Search code examples
javascriptpythonweb-scrapingxbmckodi

Simple login function for XBMC (Python) issue


I'm trying to scrape sections of a Javascript calendar page through python(xbmc/kodi). So far I've been able to scrape static html variables but not the JavaScript generated sections.

The variables im trying to retrieve are <strong class="item-title">**this**</strong> , <span class="item-daterange">**this**</span> and <div class="item-location">**this**</div> , note that they are in separate sections of the html source , and rendered through JavaScript. All of them scraped variables should be appended into one String and displayed.

response = net.http_GET('my URL')
    link = response.content
    match=re.compile('<strong class="gcf-item-title">(.+?)</strong>').findall(link)
    for name in match:
        name = name
        print name

From the above with regex i can scrape just one of those variables and since i need a String list to be displayed of all the variables together , How can that be done?

I get that the page has to be pre rendered for the javascript variables to be scraped But since I'm using xbmc , I am not sure on how i can import additional python libraries such as dryscrape to get this done.
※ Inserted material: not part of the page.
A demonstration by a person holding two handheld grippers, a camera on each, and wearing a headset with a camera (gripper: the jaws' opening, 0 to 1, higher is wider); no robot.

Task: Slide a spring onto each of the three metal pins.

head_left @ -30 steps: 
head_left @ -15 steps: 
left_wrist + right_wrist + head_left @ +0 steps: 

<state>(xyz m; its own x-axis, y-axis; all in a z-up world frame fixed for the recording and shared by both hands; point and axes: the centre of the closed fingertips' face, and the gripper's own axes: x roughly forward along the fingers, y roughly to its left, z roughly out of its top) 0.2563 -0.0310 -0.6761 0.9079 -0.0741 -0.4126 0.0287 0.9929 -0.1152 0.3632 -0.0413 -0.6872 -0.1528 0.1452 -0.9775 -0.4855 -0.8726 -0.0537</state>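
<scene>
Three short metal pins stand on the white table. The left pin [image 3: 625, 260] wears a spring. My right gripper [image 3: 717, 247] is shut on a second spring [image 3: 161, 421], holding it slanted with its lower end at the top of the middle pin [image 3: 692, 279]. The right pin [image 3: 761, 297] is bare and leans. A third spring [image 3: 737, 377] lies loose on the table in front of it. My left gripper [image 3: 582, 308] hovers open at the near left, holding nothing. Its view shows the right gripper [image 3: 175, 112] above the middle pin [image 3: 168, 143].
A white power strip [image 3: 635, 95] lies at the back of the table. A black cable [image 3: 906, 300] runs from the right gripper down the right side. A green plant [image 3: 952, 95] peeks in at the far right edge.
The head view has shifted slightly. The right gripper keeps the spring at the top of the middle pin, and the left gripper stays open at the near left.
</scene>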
Downloading Dryscrape gives me a setup.py , init.py file along with some others but how can i use all of them together?

Thanks.


Solution

  • Is your question about the steps to scrape the JavaScript, how to use Python on XBMC/Kodi, or how to install packages that come with a setup.py file?

    Just based on your RegEx above, if your entries are always like <strong class="item-title">**this**</strong> you won't get a match since your re pattern is for elements with class="gcf-item-title.

    Are you using or able to use BeautifulSoup? If you're not using it, but can, you should--it's life changing in terms of scraping websites.